I Pfas sono sostanze che si trovano in oggetti di uso quotidiano, quali pentole antiaderenti, giubbini impermeabili e cartoni della pizza, e che non dovrebbero tuttavia essere ingerite o assimilate. Si parla di ipotesi di reato gravi con pene fino a 15 anni, dall’inquinamento delle acque al disastro ambientale all’omessa bonifica, come ha spiegato nel servizio l’avvocato delle associazioni ambientaliste Edoardo Bortolotto.
Intervistati anche la dottoressa Loredana Musmeci già in forza all’Istituto Superiore della Sanità e il Direttore della Sanità della Regione Veneto, Domenico Mantoan. La prima in merito ai – discutibili – limiti di concentrazione delle sostanze tossiche nell’acqua fissati dallo stesso Istituto, molto più elevati rispetto al resto del mondo. Il secondo, molto brevemente, sulla gestione dell’emergenza in Veneto.
Un problema molto grave, ha sottolineato la Toffa, che coinvolge non solo l’acqua in senso stretto ma tutte le attività ad essa connesse, dalle irrigazioni agli allevamenti.
Stile incalzante, come di consueto, il servizio ha posto l’accento sul groviglio di questioni irrisolte: dalle fonti di approvvigionamento delle acque (molte le zone ancora legate al pozzo privato come unica sorgente), alla durata e all’efficacia dei filtri a carbone, alle possibili ricadute sul sistema agroalimentare veneto, ma non solo, visto che molti prodotti finiscono sugli scaffali della grande distribuzione in tutta Italia.

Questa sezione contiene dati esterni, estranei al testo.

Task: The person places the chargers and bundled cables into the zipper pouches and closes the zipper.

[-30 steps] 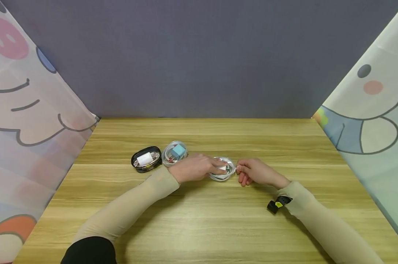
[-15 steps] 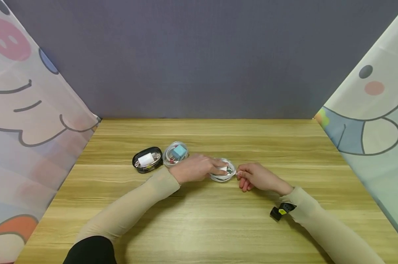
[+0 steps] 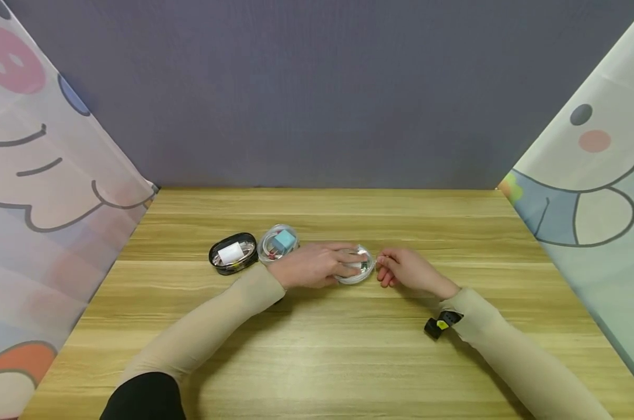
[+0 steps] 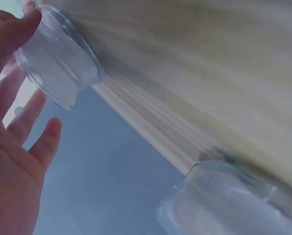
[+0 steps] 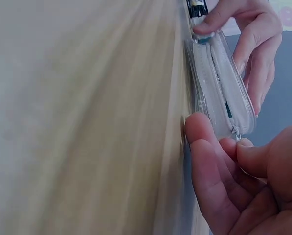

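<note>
A round clear zip pouch (image 3: 367, 269) lies mid-table, part of its contents hidden under fingers. My left hand (image 3: 314, 265) holds it from the left, fingers over its top; the left wrist view shows the thumb against the pouch's side (image 4: 57, 58). On the pouch's right side, my right hand (image 3: 408, 271) pinches the zipper pull (image 5: 237, 135) between thumb and index finger. In the right wrist view the white zipper (image 5: 216, 73) runs along the pouch's side, with a narrow gap between its two bands near the pull.
Left of my hands stand a second clear pouch (image 3: 267, 245) with a light-blue charger plug (image 3: 284, 240) and a black-rimmed pouch (image 3: 219, 269) with a white charger plug (image 3: 230, 252). A grey panel (image 3: 317, 93) rises behind the wooden table (image 3: 317, 361).
The right hand, at the zipper pull, has shifted slightly up since half a second ago. More of the left hand's fingers now spread over the pouch, which has tilted a little.
</note>
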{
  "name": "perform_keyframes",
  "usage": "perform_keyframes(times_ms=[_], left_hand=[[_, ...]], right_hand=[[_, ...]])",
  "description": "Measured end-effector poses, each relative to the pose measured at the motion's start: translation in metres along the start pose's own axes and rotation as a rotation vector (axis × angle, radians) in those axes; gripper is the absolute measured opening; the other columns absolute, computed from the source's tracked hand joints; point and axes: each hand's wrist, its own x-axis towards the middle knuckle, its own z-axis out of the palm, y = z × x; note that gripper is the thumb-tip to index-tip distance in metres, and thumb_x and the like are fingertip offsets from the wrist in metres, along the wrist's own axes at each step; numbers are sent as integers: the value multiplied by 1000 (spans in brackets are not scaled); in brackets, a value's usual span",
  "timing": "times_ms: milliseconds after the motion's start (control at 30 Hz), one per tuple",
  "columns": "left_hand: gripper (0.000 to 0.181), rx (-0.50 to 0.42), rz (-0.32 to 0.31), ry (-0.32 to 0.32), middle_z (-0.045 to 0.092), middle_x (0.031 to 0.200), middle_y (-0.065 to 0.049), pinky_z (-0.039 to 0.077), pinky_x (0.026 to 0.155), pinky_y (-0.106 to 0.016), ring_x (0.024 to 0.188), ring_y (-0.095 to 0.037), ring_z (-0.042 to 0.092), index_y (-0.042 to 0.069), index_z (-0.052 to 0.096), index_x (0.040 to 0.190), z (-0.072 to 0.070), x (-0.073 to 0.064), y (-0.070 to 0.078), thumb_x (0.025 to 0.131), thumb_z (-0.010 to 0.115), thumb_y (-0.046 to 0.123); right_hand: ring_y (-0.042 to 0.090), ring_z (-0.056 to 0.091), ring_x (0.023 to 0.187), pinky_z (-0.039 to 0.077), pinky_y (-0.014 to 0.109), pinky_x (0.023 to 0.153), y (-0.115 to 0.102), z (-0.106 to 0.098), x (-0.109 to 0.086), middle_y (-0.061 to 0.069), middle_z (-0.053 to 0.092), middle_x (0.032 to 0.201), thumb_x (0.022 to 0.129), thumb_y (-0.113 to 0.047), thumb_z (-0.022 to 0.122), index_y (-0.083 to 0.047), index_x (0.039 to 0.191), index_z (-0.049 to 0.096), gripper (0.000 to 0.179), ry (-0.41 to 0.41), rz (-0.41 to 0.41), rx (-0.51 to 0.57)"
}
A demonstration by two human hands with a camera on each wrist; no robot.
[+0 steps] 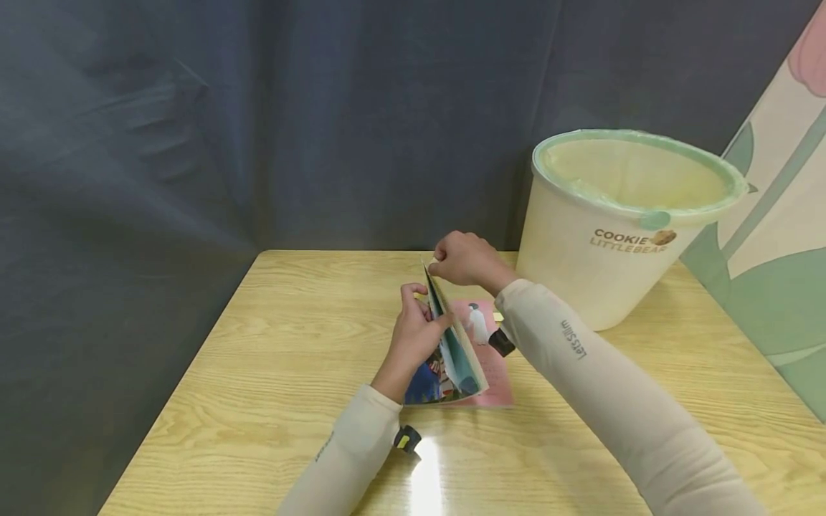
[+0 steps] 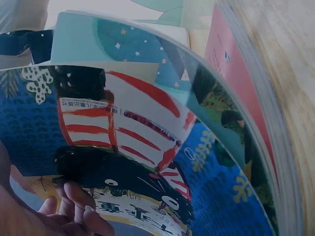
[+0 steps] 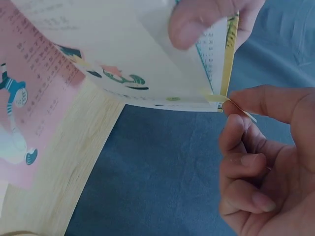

Proprio questo aspetto è stato ripreso ieri da Jacopo Berti e Manuel Brusco consiglieri regionali del M5s: “Dal servizio emerge come molte aziende della zona diano da bere acqua inquinata dai Pfas agli animali, che vengono poi venduti a una delle più importanti aziende del settore. Il pollame e le uova finiscono quindi sulle tavole dei veneti e di gran parte dell’Italia, dato che si parla di un’azienda di alto livello”. E chiedono alla giunta regionale che venga reso noto il nome dell’azienda coinvolta.